#### WORK TO COMPLETE
Go through the data and copy every line in which "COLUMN" appears.

########

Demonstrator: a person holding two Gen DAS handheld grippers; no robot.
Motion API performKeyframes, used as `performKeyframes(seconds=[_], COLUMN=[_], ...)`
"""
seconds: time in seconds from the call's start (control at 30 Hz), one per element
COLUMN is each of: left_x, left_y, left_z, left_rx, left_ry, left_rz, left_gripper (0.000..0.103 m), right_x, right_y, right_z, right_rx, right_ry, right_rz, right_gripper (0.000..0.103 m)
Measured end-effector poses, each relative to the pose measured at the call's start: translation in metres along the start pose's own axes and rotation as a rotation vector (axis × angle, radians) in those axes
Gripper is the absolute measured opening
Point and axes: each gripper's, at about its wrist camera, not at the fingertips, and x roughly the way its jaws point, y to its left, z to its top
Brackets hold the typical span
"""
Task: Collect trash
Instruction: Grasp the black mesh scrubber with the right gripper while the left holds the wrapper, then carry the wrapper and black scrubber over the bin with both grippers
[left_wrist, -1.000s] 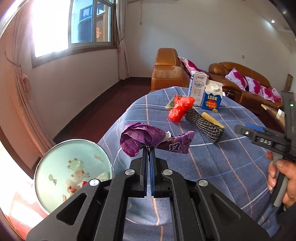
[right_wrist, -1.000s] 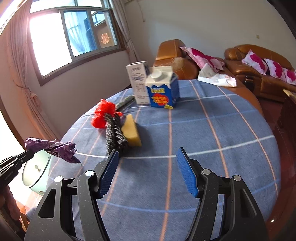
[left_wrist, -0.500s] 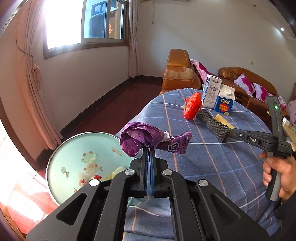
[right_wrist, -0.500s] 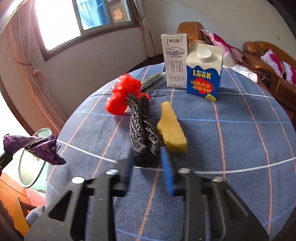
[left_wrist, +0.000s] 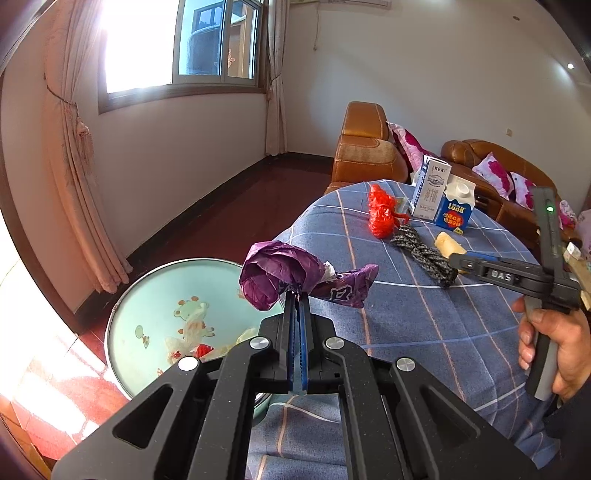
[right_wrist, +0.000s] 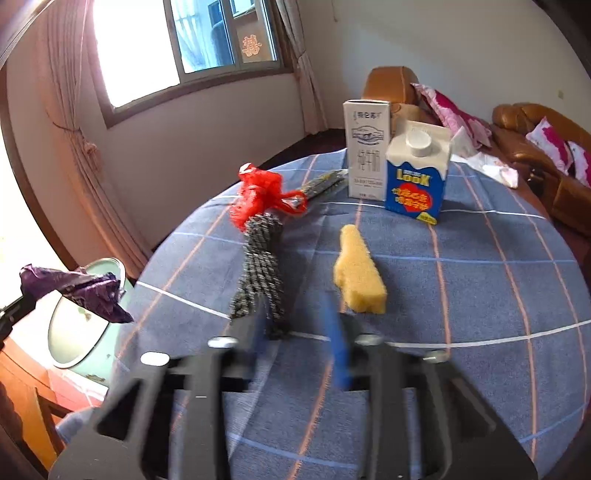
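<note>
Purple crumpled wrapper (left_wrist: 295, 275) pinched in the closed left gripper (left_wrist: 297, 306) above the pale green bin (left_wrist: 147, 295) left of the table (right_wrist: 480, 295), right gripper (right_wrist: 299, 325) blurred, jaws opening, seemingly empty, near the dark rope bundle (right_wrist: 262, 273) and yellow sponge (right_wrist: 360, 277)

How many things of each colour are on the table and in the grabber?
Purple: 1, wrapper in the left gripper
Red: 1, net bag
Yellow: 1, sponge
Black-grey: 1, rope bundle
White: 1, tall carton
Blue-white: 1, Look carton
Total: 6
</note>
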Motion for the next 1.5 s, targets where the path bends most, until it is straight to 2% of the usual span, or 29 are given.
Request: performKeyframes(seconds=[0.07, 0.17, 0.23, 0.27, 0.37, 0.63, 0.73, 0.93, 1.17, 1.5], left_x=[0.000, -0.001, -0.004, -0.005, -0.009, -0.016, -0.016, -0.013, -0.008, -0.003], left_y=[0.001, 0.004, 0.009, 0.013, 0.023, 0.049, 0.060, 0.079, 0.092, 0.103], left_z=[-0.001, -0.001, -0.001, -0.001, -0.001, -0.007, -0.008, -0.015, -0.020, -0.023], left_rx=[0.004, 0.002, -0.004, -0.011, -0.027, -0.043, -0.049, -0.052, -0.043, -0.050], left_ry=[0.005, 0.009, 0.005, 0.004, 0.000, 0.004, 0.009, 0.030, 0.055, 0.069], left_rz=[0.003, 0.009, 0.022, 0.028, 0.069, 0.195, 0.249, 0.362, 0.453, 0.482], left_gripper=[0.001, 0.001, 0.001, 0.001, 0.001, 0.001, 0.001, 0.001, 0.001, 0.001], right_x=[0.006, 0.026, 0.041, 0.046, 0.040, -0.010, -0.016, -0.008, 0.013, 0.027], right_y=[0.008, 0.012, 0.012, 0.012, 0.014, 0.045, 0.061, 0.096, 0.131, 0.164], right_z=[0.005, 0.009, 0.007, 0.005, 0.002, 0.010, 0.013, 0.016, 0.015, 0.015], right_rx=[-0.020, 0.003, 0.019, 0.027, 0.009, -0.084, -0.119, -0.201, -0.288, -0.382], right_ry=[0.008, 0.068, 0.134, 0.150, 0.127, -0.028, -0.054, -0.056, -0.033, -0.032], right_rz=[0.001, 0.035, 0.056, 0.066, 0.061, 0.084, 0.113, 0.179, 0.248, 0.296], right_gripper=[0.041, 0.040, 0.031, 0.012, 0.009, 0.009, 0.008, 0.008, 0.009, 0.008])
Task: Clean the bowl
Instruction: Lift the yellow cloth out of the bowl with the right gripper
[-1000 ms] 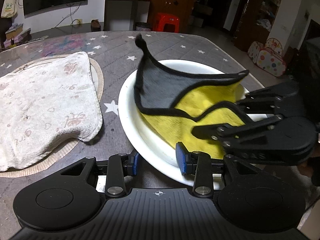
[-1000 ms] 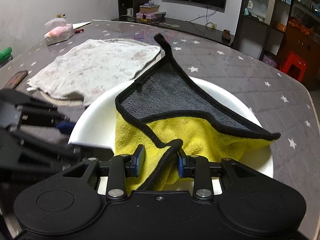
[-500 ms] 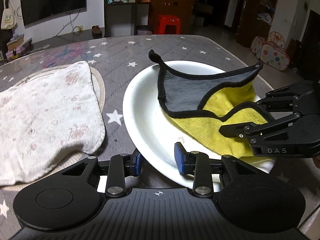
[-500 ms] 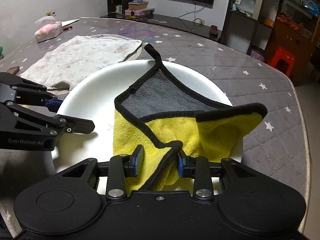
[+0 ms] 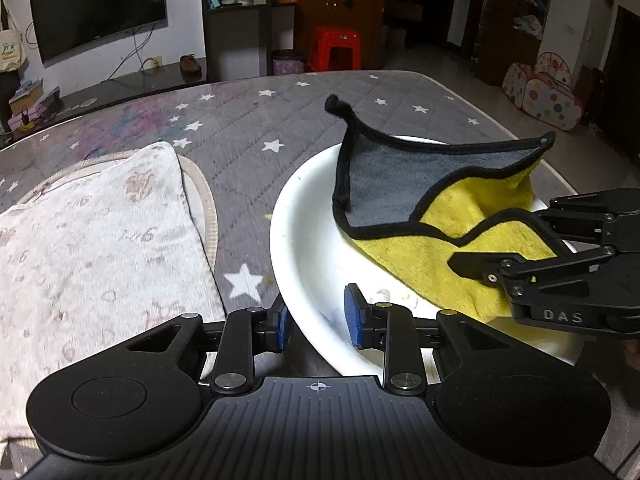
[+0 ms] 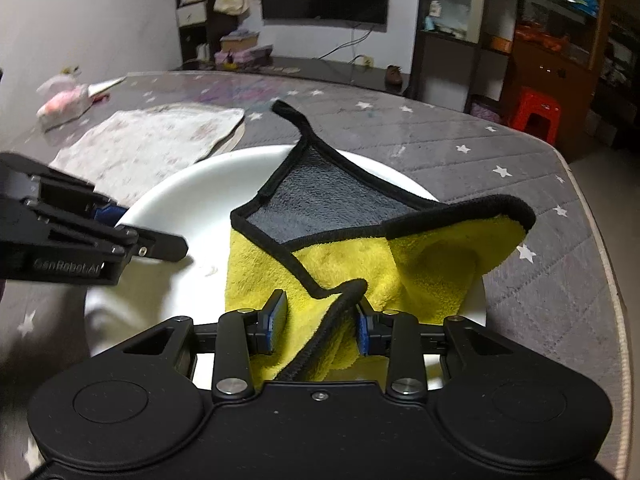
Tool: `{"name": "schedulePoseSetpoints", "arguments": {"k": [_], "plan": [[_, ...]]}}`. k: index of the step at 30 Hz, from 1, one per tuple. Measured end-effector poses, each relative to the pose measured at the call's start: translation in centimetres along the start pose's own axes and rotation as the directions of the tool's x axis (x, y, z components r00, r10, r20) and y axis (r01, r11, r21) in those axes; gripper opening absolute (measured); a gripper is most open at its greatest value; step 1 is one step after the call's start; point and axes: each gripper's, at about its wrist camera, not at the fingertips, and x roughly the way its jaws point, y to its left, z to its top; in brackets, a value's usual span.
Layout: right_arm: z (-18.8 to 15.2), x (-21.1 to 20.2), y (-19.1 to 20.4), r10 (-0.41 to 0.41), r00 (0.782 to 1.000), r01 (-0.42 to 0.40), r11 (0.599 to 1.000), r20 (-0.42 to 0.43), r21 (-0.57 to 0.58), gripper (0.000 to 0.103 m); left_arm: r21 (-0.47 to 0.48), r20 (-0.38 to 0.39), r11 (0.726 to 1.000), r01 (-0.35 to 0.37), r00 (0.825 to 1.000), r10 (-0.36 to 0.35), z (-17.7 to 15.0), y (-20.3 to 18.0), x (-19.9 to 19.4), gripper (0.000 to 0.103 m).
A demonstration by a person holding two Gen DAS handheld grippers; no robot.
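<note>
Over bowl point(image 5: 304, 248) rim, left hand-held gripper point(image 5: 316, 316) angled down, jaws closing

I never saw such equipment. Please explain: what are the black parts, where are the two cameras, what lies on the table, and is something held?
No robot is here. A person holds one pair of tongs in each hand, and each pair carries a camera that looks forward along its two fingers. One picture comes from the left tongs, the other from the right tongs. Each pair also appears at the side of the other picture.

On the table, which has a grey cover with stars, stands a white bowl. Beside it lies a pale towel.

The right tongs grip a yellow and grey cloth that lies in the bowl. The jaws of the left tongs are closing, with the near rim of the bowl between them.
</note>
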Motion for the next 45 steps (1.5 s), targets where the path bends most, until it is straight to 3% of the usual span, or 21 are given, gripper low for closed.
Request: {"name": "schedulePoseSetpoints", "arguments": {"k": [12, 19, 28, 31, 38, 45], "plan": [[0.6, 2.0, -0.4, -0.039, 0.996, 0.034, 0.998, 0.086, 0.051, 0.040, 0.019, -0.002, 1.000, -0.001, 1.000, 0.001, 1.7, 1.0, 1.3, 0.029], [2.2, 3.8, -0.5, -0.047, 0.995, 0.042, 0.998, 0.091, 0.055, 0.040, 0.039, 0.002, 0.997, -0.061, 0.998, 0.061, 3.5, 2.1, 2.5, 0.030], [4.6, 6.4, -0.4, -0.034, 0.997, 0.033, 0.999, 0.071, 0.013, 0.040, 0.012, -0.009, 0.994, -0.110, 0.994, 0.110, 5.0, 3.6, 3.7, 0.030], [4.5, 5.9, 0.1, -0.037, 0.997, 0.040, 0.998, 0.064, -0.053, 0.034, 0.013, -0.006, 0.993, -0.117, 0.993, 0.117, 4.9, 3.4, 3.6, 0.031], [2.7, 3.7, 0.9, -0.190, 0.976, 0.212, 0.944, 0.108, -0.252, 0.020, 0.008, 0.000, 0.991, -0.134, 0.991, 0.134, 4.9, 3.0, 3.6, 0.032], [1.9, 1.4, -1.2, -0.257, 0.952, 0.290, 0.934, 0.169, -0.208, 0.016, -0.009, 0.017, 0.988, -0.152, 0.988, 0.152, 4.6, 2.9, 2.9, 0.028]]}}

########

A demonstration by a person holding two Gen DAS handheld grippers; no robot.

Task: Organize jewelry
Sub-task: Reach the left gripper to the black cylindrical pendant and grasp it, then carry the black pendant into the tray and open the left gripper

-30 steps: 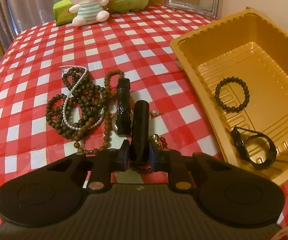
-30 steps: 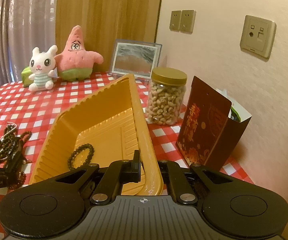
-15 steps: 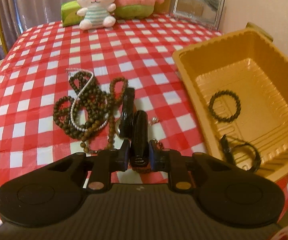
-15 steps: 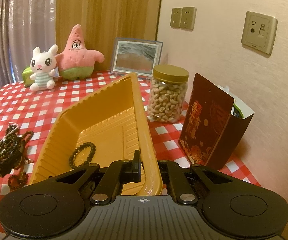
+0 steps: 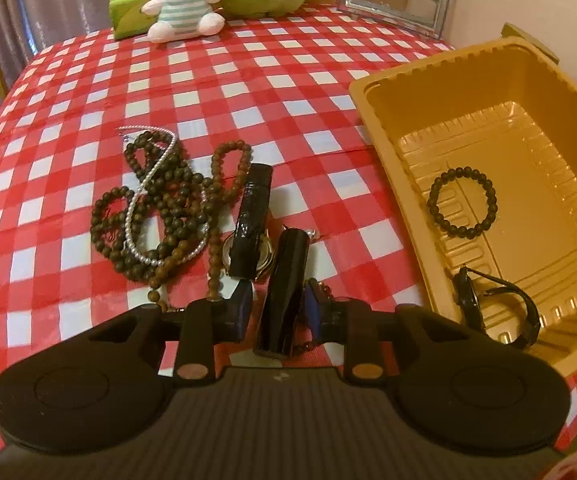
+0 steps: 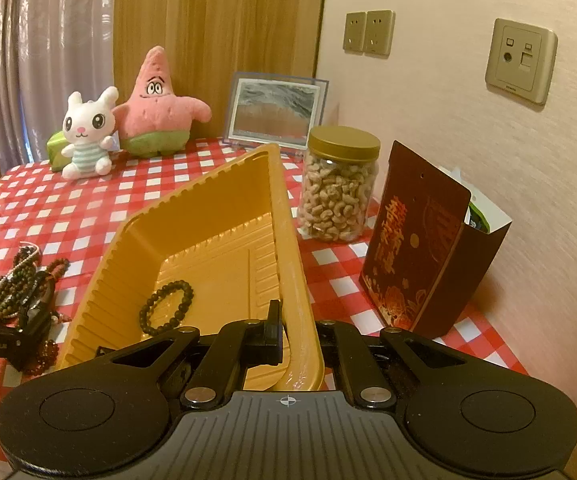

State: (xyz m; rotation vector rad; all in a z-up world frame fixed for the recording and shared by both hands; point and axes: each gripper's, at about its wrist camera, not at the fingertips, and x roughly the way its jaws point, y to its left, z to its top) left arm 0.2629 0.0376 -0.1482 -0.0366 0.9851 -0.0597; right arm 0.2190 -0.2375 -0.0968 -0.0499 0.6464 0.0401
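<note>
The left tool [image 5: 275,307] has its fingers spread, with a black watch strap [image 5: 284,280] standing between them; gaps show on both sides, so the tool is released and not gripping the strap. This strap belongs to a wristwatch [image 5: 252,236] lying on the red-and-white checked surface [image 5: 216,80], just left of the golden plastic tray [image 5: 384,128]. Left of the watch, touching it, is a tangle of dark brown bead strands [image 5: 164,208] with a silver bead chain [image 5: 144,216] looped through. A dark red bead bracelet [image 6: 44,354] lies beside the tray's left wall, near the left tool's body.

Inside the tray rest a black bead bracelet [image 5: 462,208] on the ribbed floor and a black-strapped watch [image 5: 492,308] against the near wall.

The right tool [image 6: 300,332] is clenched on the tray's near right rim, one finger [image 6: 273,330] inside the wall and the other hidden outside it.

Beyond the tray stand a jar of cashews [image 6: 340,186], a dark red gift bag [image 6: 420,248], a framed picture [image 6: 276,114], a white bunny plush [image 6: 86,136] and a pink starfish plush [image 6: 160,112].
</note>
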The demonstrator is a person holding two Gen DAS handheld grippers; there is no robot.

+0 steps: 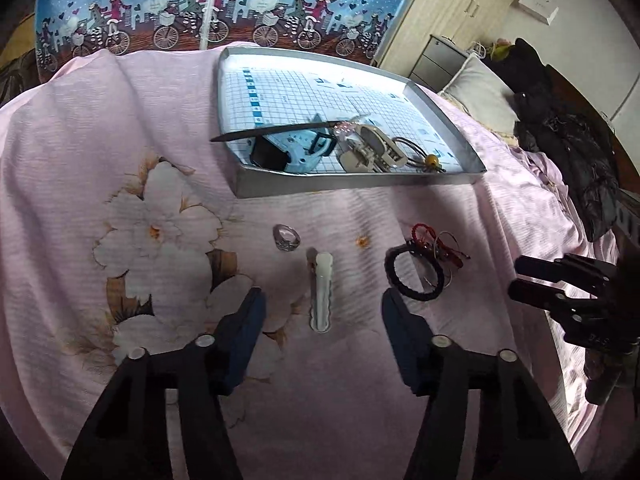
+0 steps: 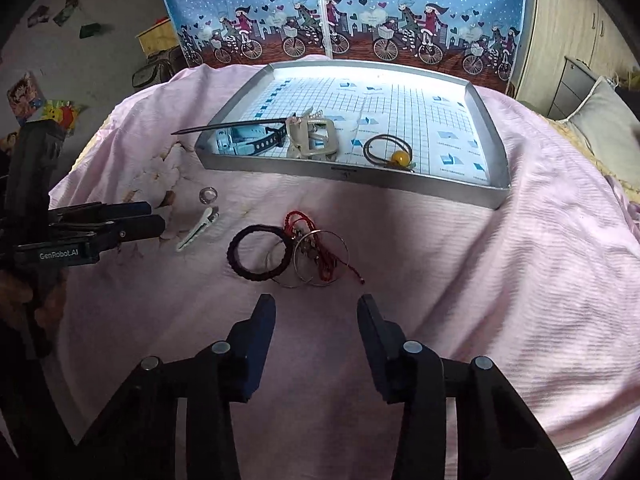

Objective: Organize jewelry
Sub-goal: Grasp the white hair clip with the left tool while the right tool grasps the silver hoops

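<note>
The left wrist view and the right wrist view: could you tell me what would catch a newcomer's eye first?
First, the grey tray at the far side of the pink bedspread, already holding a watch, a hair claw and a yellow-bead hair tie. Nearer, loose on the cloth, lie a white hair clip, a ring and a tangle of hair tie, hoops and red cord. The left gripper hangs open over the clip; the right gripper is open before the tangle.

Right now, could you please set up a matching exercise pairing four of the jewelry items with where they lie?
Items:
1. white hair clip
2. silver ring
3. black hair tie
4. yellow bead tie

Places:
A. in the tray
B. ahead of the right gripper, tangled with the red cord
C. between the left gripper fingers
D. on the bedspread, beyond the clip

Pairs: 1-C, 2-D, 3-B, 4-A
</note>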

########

#### TASK OUTPUT
Motion API performKeyframes, used as `performKeyframes(seconds=[_], COLUMN=[_], ...)`
COLUMN is each of: left_x, left_y, left_z, left_rx, left_ry, left_rz, left_gripper (0.000..0.103 m), right_x, right_y, right_z, right_rx, right_ry, right_rz, right_gripper (0.000..0.103 m)

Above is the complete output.